The machinability of MMCs comprising an aluminium A356 alloy containing four different amounts of SiC particles was investigated during milling. The input parameters of cutting speed, feed and depth of cut were related to the cutting force and tool–work interface temperature.¹⁰ An increased amount of SiC reinforcement resulted in a higher tool–work interface temperature and higher cutting forces. A study on the machinability of a ZA43 alloy reinforced with SiC particles (size: 60 μm; 5–15 wt%) during dry turning by uncoated and coated carbides¹¹ showed that the cutting speed, feed rate and depth of cut affected both surface finish and tool wear.

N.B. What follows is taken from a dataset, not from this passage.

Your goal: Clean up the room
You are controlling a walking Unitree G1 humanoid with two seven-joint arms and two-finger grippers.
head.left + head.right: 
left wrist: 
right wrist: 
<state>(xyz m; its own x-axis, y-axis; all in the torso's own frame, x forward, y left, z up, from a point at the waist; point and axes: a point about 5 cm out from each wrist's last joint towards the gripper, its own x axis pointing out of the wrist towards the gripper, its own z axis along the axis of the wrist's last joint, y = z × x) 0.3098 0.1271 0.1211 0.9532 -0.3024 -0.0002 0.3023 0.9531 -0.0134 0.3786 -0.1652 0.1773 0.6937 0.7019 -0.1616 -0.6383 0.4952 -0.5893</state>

The relationship between cutting force and tool wear is important. This relationship was previously investigated during the drilling and turning of an A356/20/SiCp-T6 composite through the continuous measurement of the cutting forces.⁸ Conversely, Gaitonde et al.¹² established the relationship between cutting conditions and machinability characteristics during the turning of MMCs (A356/20/SiCp-T6) using PCD tools. Response surface methodology was used to develop second-order mathematical models to determine the influence of cutting speed and feed rate on machining force, cutting power and specific cutting. ANOVA was further used to verify the adequacy of the mathematical models with parametric analysis, indicating that machining force and cutting power increased with increasing feed rate.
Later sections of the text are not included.